Secondo Ha’aretz, che cita uno studio dell’Università di Tel Aviv, delle 160 moschee, che si trovavano nei villaggi palestinesi annessi da Israele in base all’armistizio dopo la guerra del ‘48, ne sono rimaste in piedi meno di quaranta. Inoltre molte colonie israeliane sono state create occupando siti palestinesi nei quali gli israeliani sostenevano ci fossero tracce dei racconti biblici. La Tomba dei Re a Gerusalemme ha fatto eccezione solo perché è proprietà della Francia.

Ma la “tragedia” lamentata dagli israeliani riguarda principalmente proprio Gerusalemme. La primissima iniziativa dell’ANP sarà chiedere che l’Unesco dichiari l’intera città vecchia di Gerusalemme e Betlemme patrimonio dell’umanità. Una tale dichiarazione, assai gradita anche al Vaticano e di fatto impossibile da negare, metterebbe la parola fine alle continue occupazioni ed espropri di case e siti vari da parte di Israele e dei suoi coloni, che puntano chiaramente all’israelizzazione forzata dell’intera “città santa” e a fare di Betlemme un qualunque quartiere di Gerusalemme, per giunta già circondato da insediamenti di coloni. Poiché non solo la città vecchia di Gerusalemme, ma quasi tutta Palestina sono ricche di siti archeologici di grande interesse storico, culturale e religioso, è chiaro che l’Unesco sarebbe chiamata a impedire ulteriori israelizzazioni di territori palestinesi.

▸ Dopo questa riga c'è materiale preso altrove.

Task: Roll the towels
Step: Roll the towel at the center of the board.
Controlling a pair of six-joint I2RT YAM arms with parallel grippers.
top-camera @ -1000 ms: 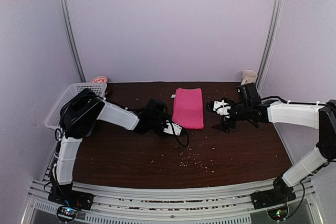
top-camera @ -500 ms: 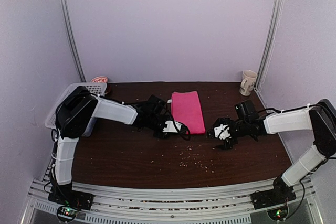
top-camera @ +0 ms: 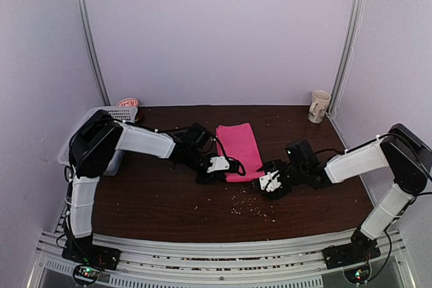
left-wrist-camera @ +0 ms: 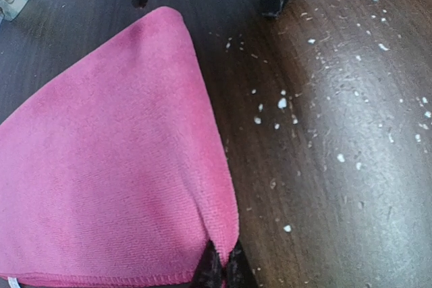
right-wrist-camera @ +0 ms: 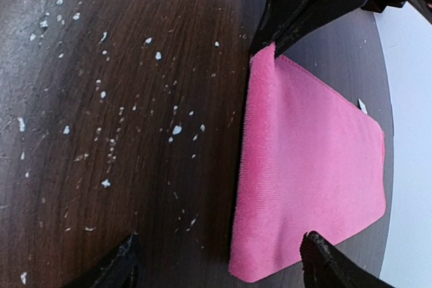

Come si vede, le motivazioni e gli interessi degli Usa e di Israele contro l’ingresso della Palestina nell’Unesco non hanno nulla di nobile. A guidarli pare sia non tanto la ricerca della pace tra israeliani e palestinesi quanto il desiderio di poter continuare a ridurre la presenza e l’identità palestinese ritardando inoltre il più possibile la nascita del nuovo Stato. Che comunque per Israele non sarebbe nulla di più di “un pezzo di carta”, come ha dichiarato Mark Regev, portavoce di Benyamin Netanyahu, in vista della richiesta di Abu Mazen all’Onu di riconoscimento della Palestina come Stato.